- Wildbretshügel Location within North Rhine-Westphalia

Highest point
- Elevation: 525.3 m above sea level (NHN) (1,723 ft)
- Coordinates: 50°36′58.4″N 6°25′15″E﻿ / ﻿50.616222°N 6.42083°E

Geography
- Location: Near Gemünd and Hasenfeld; Euskirchen, Düren; North Rhine-Westphalia, Germany
- Parent range: Kermeter, North Eifel

= Wildbretshügel =

The Wildbretshügel (Venison Hill), at , is the third highest hill in the Kermeter, an upland region which is part of the Northern Eifel. It is located near Gemünd and Hasenfeld in the counties of Euskirchen and Düren in the German state of North Rhine-Westphalia.

== Location ==
Within the Rur Eifel, which is part of the Northern Eifel, the Wildbretshügel rises between the Rur and Urft Reservoirs in the Eifel National Park.

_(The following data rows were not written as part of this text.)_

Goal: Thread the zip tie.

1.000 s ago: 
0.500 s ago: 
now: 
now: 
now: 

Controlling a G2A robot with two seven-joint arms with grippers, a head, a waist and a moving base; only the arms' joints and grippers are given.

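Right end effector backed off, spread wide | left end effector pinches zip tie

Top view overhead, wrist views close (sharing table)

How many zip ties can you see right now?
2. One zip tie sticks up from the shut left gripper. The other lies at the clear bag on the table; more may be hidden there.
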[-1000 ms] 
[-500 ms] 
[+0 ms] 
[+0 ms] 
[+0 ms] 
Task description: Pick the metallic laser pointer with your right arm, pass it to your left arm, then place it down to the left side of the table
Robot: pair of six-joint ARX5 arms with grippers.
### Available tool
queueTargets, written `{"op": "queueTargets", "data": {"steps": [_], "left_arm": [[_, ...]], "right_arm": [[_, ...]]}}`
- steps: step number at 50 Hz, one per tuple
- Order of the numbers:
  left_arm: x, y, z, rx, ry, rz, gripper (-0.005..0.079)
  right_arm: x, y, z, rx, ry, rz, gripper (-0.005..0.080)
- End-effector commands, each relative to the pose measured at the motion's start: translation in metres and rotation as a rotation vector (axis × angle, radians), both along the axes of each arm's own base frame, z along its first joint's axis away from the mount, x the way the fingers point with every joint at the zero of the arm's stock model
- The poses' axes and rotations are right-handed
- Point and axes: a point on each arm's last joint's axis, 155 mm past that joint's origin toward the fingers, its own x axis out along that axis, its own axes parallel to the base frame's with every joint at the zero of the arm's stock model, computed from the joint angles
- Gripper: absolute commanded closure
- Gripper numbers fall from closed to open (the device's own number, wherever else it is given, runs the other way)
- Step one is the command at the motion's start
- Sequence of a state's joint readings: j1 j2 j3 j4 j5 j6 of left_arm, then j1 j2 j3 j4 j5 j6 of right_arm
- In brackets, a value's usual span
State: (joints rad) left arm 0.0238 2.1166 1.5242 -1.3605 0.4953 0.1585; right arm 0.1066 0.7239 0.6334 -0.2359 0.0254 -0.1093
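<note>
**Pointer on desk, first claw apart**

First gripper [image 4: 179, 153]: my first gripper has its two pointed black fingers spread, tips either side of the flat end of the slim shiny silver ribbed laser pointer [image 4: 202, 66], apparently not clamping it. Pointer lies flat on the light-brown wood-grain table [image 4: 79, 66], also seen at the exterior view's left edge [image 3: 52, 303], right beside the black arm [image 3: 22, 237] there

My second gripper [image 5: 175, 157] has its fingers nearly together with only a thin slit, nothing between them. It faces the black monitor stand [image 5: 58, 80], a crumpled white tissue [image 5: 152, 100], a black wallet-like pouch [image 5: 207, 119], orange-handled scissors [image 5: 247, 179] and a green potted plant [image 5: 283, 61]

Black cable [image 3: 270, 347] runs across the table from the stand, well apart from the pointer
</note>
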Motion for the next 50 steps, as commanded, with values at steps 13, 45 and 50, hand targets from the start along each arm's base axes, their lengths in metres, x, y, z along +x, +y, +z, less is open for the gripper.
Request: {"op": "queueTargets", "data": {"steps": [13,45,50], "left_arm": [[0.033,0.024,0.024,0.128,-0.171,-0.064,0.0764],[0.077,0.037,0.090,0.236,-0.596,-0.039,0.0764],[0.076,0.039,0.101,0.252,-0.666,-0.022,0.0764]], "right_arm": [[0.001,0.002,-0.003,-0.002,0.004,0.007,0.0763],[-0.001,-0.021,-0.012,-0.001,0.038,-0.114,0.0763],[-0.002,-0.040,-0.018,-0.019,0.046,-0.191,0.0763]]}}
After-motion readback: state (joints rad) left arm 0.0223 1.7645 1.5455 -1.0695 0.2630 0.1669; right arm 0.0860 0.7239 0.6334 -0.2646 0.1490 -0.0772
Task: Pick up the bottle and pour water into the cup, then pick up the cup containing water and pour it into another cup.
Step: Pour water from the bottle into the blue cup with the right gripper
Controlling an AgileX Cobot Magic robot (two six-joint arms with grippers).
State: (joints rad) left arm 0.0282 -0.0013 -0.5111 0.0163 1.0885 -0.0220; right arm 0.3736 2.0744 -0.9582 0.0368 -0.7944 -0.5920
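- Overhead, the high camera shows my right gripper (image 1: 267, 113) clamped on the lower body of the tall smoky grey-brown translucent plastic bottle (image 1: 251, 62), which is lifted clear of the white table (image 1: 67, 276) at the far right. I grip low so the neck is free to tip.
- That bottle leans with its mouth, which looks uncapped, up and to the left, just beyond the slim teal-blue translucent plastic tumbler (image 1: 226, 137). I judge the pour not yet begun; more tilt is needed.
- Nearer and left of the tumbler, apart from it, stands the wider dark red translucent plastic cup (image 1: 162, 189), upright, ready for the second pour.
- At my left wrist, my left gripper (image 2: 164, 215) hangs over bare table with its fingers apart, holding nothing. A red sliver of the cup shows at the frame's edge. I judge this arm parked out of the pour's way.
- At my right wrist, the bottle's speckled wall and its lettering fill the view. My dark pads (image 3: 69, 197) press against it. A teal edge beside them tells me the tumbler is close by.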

Its summit is located in the extreme north of the borough of Schleiden on the territory of Gemünd, a large part of it belonging to the borough of Heimbach and parish of Hasenfeld. The Wildbretshügel summit is located about 1 km west of the carpark "Wilder Kermeter".

== Leisure ==
Numerous hiking and cycling trails make the Wildbretshügel a popular destination for excursions. The view of the Rur Reservoir and its surrounding woods is appreciated by the visitors. Since the establishment of the Eifel National Park, several hiking trails on the Wildbretshügel have been closed to create quiet zones for animals and plants.